3/4/2008 8:18:40 PMMmakazoo
Bill and Steve: I agree, it seems that the audio stage would be the place to concentrate. I will try to spend some time on this over the weekend. Yes, I have replaced all paper caps. Now I am wondering about the flat, round caps (ceramic?). How well do those hold up? Do folks typically replace those like they would the paper ones? I will test them, at any rate. Also, there appear to be several resistor/capacitor combinations. How does one test these? Lastly, I do have a schematic that I ordered from AES. I mentioned that this site doesn't have one for my set in case folks weren't responding to my posting because they weren't sure what radio I had. Thanks for your help. Mark from Kalamazoo
3/4/2008 8:42:16 PMBill G.
:Bill and Steve: I agree, it seems that the audio stage would be the place to concentrate. I will try to spend some time on this over the weekend. Yes, I have replaced all paper caps. Now I am wondering about the flat, round caps (ceramic?). How well do those hold up? Do folks typically replace those like they would the paper ones? I will test them, at any rate. Also, there appear to be several resistor/capacitor combinations. How does one test these? Lastly, I do have a schematic that I ordered from AES. I mentioned that this site doesn't have one for my set in case folks weren't responding to my posting because they weren't sure what radio I had.

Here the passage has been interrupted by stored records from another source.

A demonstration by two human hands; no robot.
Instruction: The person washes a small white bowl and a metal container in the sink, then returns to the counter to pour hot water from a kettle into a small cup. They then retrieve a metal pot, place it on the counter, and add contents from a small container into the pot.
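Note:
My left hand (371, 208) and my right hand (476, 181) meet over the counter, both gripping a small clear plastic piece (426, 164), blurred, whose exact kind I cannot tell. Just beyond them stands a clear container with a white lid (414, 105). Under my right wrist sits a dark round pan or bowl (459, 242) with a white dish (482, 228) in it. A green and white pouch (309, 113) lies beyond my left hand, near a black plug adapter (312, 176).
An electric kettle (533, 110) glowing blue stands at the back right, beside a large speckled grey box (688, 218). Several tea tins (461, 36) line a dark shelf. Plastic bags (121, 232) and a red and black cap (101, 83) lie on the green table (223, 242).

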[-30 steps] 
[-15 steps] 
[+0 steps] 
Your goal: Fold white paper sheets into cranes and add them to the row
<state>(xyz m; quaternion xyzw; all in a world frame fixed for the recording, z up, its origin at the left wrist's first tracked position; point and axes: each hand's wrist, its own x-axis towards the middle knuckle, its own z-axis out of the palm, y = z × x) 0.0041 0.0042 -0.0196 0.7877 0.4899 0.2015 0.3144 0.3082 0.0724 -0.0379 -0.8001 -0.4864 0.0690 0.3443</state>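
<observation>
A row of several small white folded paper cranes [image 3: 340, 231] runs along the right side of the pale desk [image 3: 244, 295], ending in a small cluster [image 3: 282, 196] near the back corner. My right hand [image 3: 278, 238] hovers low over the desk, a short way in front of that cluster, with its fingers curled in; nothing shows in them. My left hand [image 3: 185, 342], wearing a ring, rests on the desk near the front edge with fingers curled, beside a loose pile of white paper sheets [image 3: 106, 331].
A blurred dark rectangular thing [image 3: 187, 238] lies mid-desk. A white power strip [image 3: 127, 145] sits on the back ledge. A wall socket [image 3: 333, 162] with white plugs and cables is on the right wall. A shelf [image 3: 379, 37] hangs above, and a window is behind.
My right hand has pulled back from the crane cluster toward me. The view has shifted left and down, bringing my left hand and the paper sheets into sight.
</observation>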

Thanks for your help. Mark from Kalamazoo

Hi Mark,
Sometimes flat capacitors that look like silver mica are really paper wax in a delux case. I tend to go by appearance and value. If it is flat and round, it is silver mica and I leave it alone. Your radio probably has a lot of them. If it is tubular, looks like a large rectangular silver mica, or black with stipes, it goes. These will typically have values between 0.001 uF and 0.5 uF.
The first capacitor to replace if it is not silver mica goes between the plate of the 19T8 triode and the grid of the 35C5. Second are any capacitors conenctec to teh output transformer. Third is the one connected to the center tap of the volume control. These are all in the audio section.

Best Regards,

Bill Grimm

3/5/2008 12:27:25 PMEdd




Heh..heh…heh…I think that this schematic is certainly close enough to work with, on that set of yours…. if not exactly the same.
For the audio, be sure that the 470 k that I marked up has not drifted up appreciably in value. As well as the electrolytic caps that are associated with the output stage and its B+ bypassing . Possibly, a gassy AF output tube could be involved. After a chassis photo examination, I certainly believe that your coupling capacitors feeding into the AF output tube 1st grid, as well as the vol-you-me control are the round tubular paper type capacitors and not the trouble free, flat disc ceramic units with the Zenith yellow markings upon them. Those last units seem to be decidedly reserved for RF decoupling use in Zenith sets.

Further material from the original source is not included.